À l’évidence, le numérique bouleverse les usages et les modèles économiques. Nous sommes dans une réelle mutation et il est d’ailleurs très difficile de définir aujourd’hui ce que sera le livre numérique au sens large du terme. En effet, nous nous attachons aujourd’hui aux livres dits « homothétiques », livres publiés sous format numérique présentant un contenu intellectuel et répondant à un principe de réversibilité – c’est-à-dire également imprimés ou imprimables sans perte significative d’information –, ce qui correspond à un segment seulement de ce que peut recouvrir la dénomination du livre numérique.

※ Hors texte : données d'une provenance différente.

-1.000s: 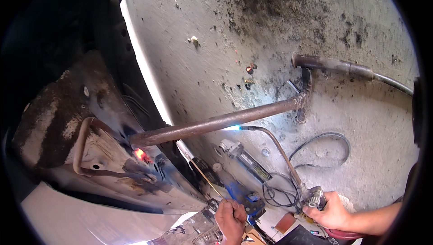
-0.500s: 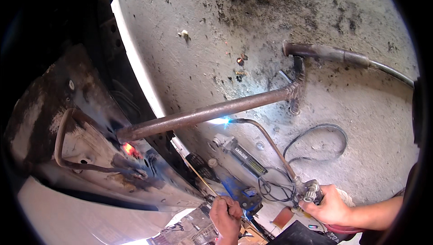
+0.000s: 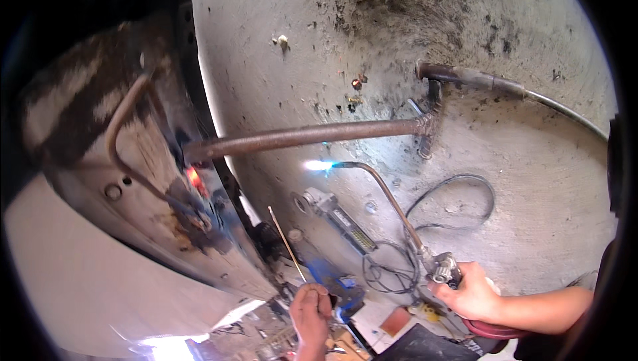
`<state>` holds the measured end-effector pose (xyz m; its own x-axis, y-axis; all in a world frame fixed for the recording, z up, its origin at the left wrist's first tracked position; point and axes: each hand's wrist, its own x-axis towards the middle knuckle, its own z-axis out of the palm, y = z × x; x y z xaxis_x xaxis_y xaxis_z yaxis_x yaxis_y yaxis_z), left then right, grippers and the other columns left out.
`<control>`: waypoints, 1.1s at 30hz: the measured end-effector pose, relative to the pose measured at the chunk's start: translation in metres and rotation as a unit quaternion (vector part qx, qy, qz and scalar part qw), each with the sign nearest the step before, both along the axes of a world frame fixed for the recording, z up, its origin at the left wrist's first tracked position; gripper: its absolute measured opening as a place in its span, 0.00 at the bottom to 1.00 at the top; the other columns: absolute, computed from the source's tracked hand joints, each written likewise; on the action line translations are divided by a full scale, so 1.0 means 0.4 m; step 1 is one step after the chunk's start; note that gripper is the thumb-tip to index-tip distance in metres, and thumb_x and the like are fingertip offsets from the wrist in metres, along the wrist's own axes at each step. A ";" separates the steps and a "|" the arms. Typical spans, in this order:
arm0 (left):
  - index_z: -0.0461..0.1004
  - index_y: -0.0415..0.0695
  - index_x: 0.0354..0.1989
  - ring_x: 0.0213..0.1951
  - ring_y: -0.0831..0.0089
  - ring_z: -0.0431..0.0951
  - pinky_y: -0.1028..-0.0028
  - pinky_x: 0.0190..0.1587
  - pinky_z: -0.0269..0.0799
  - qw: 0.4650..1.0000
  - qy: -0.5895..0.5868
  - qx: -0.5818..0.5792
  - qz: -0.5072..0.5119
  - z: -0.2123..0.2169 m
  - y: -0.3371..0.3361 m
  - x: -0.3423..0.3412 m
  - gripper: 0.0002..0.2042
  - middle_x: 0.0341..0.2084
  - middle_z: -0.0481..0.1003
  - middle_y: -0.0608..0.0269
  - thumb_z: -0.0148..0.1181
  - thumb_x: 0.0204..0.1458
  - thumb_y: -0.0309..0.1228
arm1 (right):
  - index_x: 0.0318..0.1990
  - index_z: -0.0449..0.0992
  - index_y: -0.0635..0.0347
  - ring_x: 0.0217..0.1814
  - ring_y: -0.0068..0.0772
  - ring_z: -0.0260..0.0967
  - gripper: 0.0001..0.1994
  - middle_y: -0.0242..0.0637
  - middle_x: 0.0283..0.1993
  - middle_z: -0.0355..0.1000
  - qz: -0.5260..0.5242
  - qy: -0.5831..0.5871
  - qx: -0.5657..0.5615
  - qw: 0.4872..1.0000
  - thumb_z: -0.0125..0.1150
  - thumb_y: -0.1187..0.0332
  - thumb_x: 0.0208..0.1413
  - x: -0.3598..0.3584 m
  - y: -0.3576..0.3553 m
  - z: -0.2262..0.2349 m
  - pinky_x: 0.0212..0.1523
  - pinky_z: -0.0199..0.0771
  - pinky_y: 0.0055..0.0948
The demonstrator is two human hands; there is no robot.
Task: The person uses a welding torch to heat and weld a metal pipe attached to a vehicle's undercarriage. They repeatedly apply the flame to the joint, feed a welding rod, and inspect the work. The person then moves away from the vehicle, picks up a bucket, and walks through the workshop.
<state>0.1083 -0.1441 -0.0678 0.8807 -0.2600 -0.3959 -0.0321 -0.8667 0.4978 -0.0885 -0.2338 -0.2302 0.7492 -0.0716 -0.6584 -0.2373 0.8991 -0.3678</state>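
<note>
My right hand [image 3: 473, 294] grips a gas welding torch [image 3: 392, 198] by its valve end. The torch's bent copper-coloured tube points left, and a bright blue-white flame [image 3: 321, 165] burns at its tip, just below a brown metal pipe [image 3: 312, 136]. My left hand [image 3: 310, 314], fingers closed, holds a thin filler rod [image 3: 287, 245] slanting up and left, its end apart from the flame. The pipe's left end meets a scorched metal panel [image 3: 169, 211]. Beside that joint, a small patch of the panel glows red-orange [image 3: 197, 180]. A bent metal bar [image 3: 114, 138] stands out from the panel.
An angle grinder [image 3: 345, 227] lies on the stained concrete [image 3: 299, 62], its dark cord [image 3: 490, 205] looped to the right. A pale curved body panel [image 3: 100, 281] fills the lower left. A dark red hose [image 3: 492, 330] runs under my right wrist.
The view has shifted, and the panel and pipe sit at a different angle. My left hand and filler rod appear farther left, the rod steeper. The flame now appears farther from the pipe.
</note>
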 end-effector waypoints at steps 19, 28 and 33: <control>0.72 0.39 0.37 0.19 0.85 0.58 0.81 0.21 0.54 0.990 -0.076 0.062 -0.104 0.172 0.171 0.003 0.08 0.14 0.62 0.72 0.44 0.59 0.25 | 0.31 0.77 0.63 0.20 0.13 0.61 0.09 0.25 0.19 0.68 0.170 -0.027 -0.083 0.982 0.62 0.66 0.53 -0.098 -0.072 0.044 0.20 0.63 0.20; 0.71 0.39 0.36 0.17 0.89 0.52 0.82 0.20 0.46 0.980 -0.110 0.071 -0.149 0.142 0.160 0.023 0.09 0.14 0.56 0.78 0.44 0.60 0.27 | 0.38 0.76 0.66 0.31 0.13 0.63 0.09 0.27 0.28 0.73 0.186 -0.092 -0.116 0.971 0.63 0.70 0.52 -0.103 -0.082 0.082 0.33 0.68 0.20; 0.72 0.39 0.35 0.18 0.89 0.53 0.83 0.20 0.47 0.984 -0.095 0.062 -0.139 0.135 0.169 0.023 0.09 0.15 0.57 0.78 0.43 0.60 0.27 | 0.37 0.77 0.65 0.23 0.12 0.60 0.08 0.24 0.21 0.68 0.152 -0.087 -0.104 0.979 0.61 0.70 0.53 -0.092 -0.079 0.097 0.25 0.63 0.19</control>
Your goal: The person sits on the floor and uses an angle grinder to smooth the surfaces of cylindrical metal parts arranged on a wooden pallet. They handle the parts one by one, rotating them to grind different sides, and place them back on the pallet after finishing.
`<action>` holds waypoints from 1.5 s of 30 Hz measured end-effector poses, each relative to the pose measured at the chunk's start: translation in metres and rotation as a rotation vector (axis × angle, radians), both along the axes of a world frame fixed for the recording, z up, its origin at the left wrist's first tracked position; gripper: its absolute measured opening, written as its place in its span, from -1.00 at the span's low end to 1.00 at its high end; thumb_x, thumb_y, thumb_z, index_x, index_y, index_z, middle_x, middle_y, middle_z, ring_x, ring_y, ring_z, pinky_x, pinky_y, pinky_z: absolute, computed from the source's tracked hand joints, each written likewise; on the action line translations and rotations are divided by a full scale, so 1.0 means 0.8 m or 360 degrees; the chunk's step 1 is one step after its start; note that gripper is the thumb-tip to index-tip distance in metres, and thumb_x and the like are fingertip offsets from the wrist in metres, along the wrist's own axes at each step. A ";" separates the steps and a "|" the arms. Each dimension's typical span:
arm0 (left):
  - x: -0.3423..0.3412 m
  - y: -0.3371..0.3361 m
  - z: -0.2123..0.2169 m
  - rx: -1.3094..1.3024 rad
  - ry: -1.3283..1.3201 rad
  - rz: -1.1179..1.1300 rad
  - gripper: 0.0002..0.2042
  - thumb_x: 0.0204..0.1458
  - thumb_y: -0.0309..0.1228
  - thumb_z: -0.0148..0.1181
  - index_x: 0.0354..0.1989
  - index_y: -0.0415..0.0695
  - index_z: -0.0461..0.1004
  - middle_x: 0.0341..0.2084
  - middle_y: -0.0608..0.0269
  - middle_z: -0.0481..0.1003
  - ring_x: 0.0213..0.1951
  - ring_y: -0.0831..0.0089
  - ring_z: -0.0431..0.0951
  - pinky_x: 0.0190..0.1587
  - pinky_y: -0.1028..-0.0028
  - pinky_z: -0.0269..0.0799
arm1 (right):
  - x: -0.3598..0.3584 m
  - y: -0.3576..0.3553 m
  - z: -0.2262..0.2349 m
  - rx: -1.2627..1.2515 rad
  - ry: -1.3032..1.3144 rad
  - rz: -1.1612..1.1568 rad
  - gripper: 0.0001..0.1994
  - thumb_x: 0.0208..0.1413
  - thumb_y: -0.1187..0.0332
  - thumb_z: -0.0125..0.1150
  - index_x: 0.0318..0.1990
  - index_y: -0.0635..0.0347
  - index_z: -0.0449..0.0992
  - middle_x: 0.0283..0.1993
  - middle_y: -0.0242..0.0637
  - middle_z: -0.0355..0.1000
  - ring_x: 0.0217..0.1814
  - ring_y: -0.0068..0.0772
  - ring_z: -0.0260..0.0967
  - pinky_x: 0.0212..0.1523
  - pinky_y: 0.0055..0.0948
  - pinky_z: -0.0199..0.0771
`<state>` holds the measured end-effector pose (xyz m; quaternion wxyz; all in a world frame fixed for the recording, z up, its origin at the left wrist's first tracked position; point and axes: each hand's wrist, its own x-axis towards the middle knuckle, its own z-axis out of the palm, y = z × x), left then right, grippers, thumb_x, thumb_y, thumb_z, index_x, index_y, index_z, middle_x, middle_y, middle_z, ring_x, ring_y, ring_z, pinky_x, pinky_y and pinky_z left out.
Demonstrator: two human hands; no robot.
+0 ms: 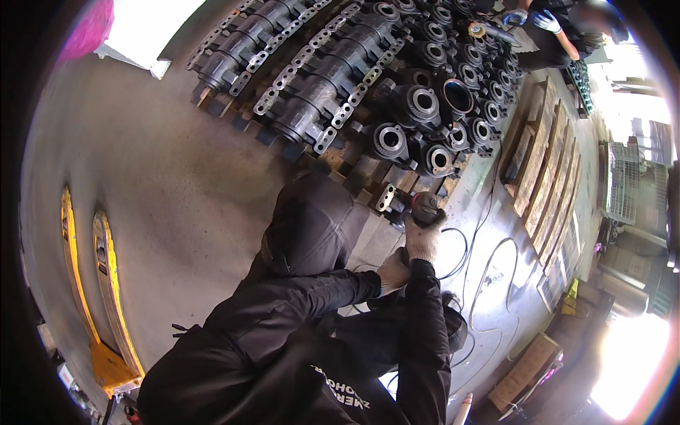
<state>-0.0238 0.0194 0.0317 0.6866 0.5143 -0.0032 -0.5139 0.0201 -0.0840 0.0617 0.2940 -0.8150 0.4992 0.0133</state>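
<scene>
Both hands [414,251] grip grinder [425,207]

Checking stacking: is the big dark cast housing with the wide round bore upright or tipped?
Tipped: dark cast housing leans, its bore facing sideways-up, unlike neighbours' flat flanges.

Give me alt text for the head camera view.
Two gloved hands, the right hand and left hand, hold a power grinder against a dark metal casting on the floor. Behind, more castings sit on wooden pallets.
</scene>
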 end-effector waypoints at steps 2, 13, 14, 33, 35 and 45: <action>0.007 0.000 0.000 -0.0079 -0.0045 0.0078 -0.53 0.15 -0.28 0.36 0.09 -0.35 0.38 -0.02 -0.04 0.56 0.05 0.29 0.54 0.09 0.32 0.46 | 0.010 0.005 0.005 -0.0018 0.0068 0.0054 -0.11 0.00 0.06 0.50 0.40 0.14 0.11 0.16 0.18 0.52 0.21 0.19 0.52 0.19 -0.04 0.50; 0.001 -0.019 -0.015 -0.0174 0.0026 0.0274 -0.58 0.16 -0.30 0.35 0.02 -0.34 0.41 -0.10 0.05 0.58 -0.01 0.35 0.55 0.00 0.33 0.47 | 0.032 0.002 0.010 -0.0064 0.0138 0.0154 -0.12 -0.03 0.07 0.48 0.39 0.13 0.11 0.16 0.18 0.52 0.20 0.22 0.52 0.19 -0.01 0.50; 0.009 -0.013 -0.004 -0.0109 0.0055 0.0224 -0.59 0.16 -0.29 0.35 0.02 -0.34 0.41 -0.10 0.05 0.58 -0.01 0.36 0.55 -0.01 0.34 0.47 | 0.035 0.005 0.014 -0.0066 0.0167 0.0160 -0.12 -0.03 0.07 0.48 0.38 0.13 0.11 0.16 0.18 0.52 0.20 0.22 0.52 0.19 -0.01 0.50; 0.030 0.007 0.000 0.0188 -0.0702 -0.0164 -0.51 0.18 -0.15 0.28 0.06 -0.34 0.38 -0.09 -0.13 0.56 0.03 0.02 0.57 0.09 0.19 0.45 | 0.021 0.001 -0.004 0.0107 -0.0253 -0.0011 -0.20 0.02 0.13 0.52 0.34 0.14 0.18 0.18 0.11 0.49 0.21 0.05 0.49 0.22 -0.08 0.45; 0.026 0.012 -0.012 0.0256 -0.0785 -0.0172 -0.46 0.15 -0.13 0.32 0.03 -0.39 0.36 -0.10 -0.20 0.56 0.04 0.03 0.57 0.08 0.21 0.45 | 0.020 0.012 -0.006 0.0164 -0.0320 -0.0022 -0.20 0.03 0.14 0.52 0.34 0.16 0.18 0.18 0.12 0.48 0.21 0.03 0.49 0.23 -0.09 0.44; 0.033 0.031 -0.014 0.0342 -0.0273 0.0060 -0.36 0.07 -0.13 0.45 0.09 -0.41 0.33 -0.01 -0.13 0.55 0.08 0.20 0.56 0.13 0.29 0.45 | 0.032 0.034 -0.020 0.0082 -0.0413 0.0101 -0.15 -0.05 0.15 0.58 0.33 0.31 0.23 0.19 0.12 0.42 0.22 0.00 0.46 0.24 -0.15 0.46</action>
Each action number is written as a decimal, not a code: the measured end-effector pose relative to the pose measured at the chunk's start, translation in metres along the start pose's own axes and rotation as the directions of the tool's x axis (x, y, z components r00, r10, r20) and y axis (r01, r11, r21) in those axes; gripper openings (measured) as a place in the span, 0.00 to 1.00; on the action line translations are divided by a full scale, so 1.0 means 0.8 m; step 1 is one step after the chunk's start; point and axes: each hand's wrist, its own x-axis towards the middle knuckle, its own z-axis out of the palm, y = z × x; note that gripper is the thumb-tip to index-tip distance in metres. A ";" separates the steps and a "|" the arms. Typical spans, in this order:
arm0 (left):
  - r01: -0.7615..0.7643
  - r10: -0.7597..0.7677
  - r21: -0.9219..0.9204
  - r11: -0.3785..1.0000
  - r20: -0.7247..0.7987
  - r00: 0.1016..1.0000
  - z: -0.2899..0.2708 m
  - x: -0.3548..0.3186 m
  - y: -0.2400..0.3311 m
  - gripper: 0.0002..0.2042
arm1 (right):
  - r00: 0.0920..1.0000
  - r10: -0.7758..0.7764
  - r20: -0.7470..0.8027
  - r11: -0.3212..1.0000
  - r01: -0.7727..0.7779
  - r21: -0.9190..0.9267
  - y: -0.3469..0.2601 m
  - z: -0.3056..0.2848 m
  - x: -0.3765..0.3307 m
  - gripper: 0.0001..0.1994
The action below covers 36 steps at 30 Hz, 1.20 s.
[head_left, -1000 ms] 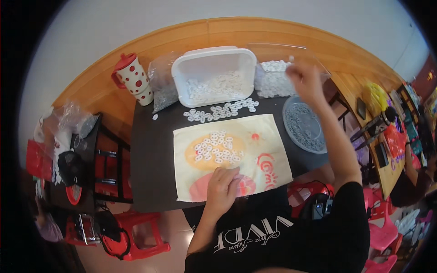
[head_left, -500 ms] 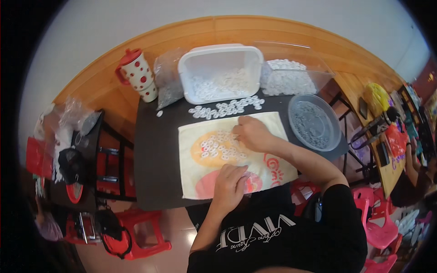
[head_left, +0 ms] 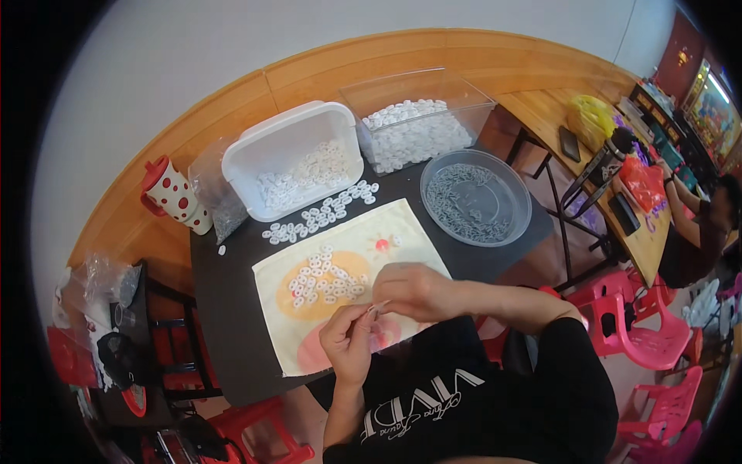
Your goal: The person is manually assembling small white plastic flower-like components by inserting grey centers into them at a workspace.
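Left hand (head_left: 347, 340) pinching one small piece (head_left: 374, 312), kind unclear, above one cloth (head_left: 408, 224); right hand (head_left: 417, 292) meets it at 2 o'clock, grip cannot be told. From the piece: white oval pieces (head_left: 316, 272), dozens, 10 o'clock; one white bin (head_left: 282, 145), 11; one round tub (head_left: 468, 196), 1.

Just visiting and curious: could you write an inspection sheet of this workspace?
Surface: dark table, pale printed cloth on it.
Job's things: white pieces on the cloth; more in a white tub and a clear box; small grey bits in a round tub.
Clutter: spotted cup, plastic bag.
Hands: left hand and right hand close together over the cloth; anything held is too small to identify.
Cables: nothing seen.
Surroundings: wooden table, pink chairs and another person to the right.
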 end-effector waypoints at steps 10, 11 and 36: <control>-0.035 0.056 0.249 0.968 -0.081 0.995 0.007 -0.003 0.005 0.05 | 0.926 0.367 -0.088 0.702 -0.338 -0.626 0.165 -0.178 -0.103 0.05; -0.068 0.091 0.388 0.919 -0.040 0.995 0.007 -0.003 0.011 0.05 | 0.928 0.370 -0.046 0.727 -0.320 -0.607 0.174 -0.175 -0.103 0.04; -0.179 0.106 0.927 0.330 0.153 0.983 0.035 0.058 -0.001 0.06 | 0.912 0.410 0.000 0.670 -0.301 -0.678 0.184 -0.168 -0.099 0.05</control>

À cet égard, est renvoyé à un décret le soin de préciser les caractéristiques des livres entrant dans le périmètre d’application de la proposition de loi. Dans cette attente, et en l’absence de précisions, nous avons déposé un amendement visant à ce qu’il soit, à ce stade, clairement indiqué dans le texte qu’il ne s’applique pas à une œuvre dont la diffusion commerciale autorise, sans limitation quantitative, la copie et la redistribution du livre par tout acquéreur, c’est-à-dire les œuvres sous licences libres comme les licences copyleft du type Creative Commons, Art Libre, etc. Une certaine inquiétude a pu naître à laquelle il nous a semblé utile de répondre.
De la même manière, nous jugeons important d’exclure explicitement les bibliothèques publiques et les offres destinées à d’autres niveaux que l’enseignement supérieur, comme les collèges et les lycées.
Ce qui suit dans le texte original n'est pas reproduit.